Check every line below for the string "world". Copy the ones that have it.
*** Opening of Task input ***
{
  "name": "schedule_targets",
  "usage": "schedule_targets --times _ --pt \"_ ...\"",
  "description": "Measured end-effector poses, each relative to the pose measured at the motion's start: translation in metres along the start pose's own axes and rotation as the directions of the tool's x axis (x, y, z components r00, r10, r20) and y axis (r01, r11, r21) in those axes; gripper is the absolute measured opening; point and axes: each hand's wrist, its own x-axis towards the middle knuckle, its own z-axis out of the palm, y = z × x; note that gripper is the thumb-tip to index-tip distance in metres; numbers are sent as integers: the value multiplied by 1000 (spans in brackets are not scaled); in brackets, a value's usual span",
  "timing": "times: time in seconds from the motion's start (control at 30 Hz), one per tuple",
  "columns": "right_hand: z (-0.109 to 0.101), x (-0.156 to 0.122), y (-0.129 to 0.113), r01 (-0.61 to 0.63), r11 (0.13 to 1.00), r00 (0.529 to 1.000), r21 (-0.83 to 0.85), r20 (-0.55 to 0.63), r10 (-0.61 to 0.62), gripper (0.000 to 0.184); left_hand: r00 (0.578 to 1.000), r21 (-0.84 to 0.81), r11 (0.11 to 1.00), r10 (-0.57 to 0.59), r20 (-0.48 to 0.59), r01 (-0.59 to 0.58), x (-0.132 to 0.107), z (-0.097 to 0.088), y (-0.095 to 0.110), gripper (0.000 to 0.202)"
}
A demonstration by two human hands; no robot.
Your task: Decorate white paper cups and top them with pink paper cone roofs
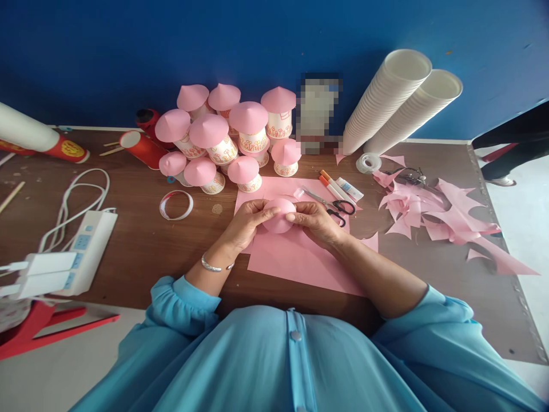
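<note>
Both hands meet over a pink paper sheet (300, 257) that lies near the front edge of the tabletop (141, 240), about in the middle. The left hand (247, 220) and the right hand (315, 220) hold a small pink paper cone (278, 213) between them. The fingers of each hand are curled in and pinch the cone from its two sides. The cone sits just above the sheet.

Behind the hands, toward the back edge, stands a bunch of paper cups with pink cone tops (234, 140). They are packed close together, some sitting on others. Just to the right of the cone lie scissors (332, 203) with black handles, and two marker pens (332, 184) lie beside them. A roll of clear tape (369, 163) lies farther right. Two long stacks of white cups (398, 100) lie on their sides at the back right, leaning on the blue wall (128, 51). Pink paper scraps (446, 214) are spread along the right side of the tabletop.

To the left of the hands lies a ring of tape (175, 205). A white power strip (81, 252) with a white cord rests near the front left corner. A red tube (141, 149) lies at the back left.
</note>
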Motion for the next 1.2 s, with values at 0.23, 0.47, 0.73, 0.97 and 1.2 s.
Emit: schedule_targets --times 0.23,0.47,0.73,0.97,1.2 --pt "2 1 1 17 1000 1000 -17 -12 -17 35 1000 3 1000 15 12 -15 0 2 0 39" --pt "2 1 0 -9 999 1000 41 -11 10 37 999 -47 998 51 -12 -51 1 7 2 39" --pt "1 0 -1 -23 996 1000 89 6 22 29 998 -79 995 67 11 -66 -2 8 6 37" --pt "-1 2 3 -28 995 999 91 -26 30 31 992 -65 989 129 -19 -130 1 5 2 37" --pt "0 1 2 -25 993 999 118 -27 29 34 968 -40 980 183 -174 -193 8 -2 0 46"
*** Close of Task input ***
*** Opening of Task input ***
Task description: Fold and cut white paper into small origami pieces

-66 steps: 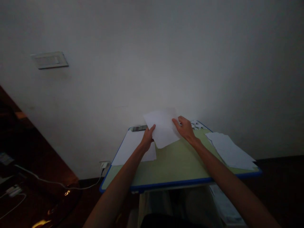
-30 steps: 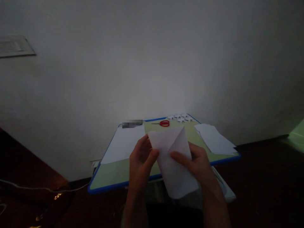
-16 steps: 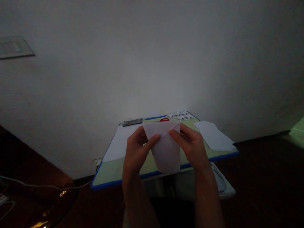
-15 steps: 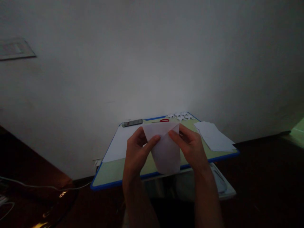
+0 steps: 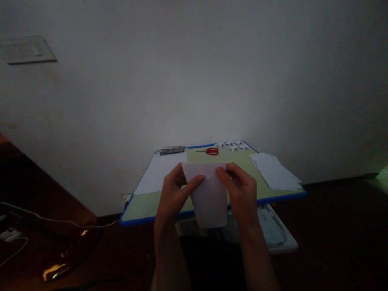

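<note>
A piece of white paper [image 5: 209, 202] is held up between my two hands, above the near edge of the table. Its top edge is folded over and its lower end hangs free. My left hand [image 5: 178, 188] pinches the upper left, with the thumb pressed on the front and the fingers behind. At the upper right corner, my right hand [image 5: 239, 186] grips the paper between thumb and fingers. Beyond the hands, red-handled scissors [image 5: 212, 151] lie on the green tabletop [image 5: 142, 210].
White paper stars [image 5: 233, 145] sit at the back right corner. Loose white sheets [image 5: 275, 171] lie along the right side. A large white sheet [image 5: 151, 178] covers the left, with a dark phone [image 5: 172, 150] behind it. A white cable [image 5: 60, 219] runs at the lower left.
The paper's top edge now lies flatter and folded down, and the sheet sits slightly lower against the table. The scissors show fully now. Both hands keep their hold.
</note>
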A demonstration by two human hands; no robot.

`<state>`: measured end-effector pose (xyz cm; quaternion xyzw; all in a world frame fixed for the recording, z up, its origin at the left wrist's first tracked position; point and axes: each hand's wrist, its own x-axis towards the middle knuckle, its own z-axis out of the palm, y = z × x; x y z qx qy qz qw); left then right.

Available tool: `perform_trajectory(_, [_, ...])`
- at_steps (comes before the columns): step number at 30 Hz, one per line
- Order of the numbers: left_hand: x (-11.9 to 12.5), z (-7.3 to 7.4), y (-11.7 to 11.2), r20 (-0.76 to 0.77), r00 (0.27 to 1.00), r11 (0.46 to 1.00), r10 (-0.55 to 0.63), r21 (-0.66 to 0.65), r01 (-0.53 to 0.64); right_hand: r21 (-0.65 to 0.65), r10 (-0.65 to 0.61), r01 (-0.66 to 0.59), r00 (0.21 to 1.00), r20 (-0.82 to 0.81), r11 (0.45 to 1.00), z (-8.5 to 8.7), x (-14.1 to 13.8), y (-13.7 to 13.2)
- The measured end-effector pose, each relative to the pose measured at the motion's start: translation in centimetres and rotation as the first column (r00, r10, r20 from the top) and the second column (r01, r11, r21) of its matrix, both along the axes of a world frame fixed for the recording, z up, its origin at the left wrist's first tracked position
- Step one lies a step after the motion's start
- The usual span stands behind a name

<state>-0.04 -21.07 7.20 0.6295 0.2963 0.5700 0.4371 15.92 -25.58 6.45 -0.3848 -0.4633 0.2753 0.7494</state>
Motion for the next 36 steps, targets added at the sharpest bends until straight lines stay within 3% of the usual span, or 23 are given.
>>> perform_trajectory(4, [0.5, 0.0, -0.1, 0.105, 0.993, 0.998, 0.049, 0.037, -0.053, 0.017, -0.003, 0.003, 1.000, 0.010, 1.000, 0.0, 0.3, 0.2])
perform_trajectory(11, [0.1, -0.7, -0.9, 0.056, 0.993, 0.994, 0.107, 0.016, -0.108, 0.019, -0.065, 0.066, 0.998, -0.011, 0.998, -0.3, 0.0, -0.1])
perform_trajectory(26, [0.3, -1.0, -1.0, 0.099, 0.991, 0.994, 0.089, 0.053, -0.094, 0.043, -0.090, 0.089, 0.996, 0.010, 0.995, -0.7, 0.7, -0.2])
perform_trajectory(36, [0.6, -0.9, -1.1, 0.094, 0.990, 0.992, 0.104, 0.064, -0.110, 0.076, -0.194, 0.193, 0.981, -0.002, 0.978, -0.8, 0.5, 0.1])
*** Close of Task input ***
* [Solution for this exercise]
`<state>`: measured end-effector pose (xyz cm; quaternion xyzw; all in a world frame fixed for the recording, z up, its origin at the left wrist's first tracked position; point and axes: each hand's wrist, its own x-axis towards the middle knuckle, its own z-axis out of the palm, y = z × x; x y z qx qy qz qw); left then right.
- The measured end-effector pose, each relative to the pose measured at the motion's start: translation in centimetres and rotation as the first column (r00, r10, r20 from the top) and the second column (r01, r11, r21) of its matrix, both along the axes of a world frame fixed for the recording, z up, its origin at the left wrist's first tracked position

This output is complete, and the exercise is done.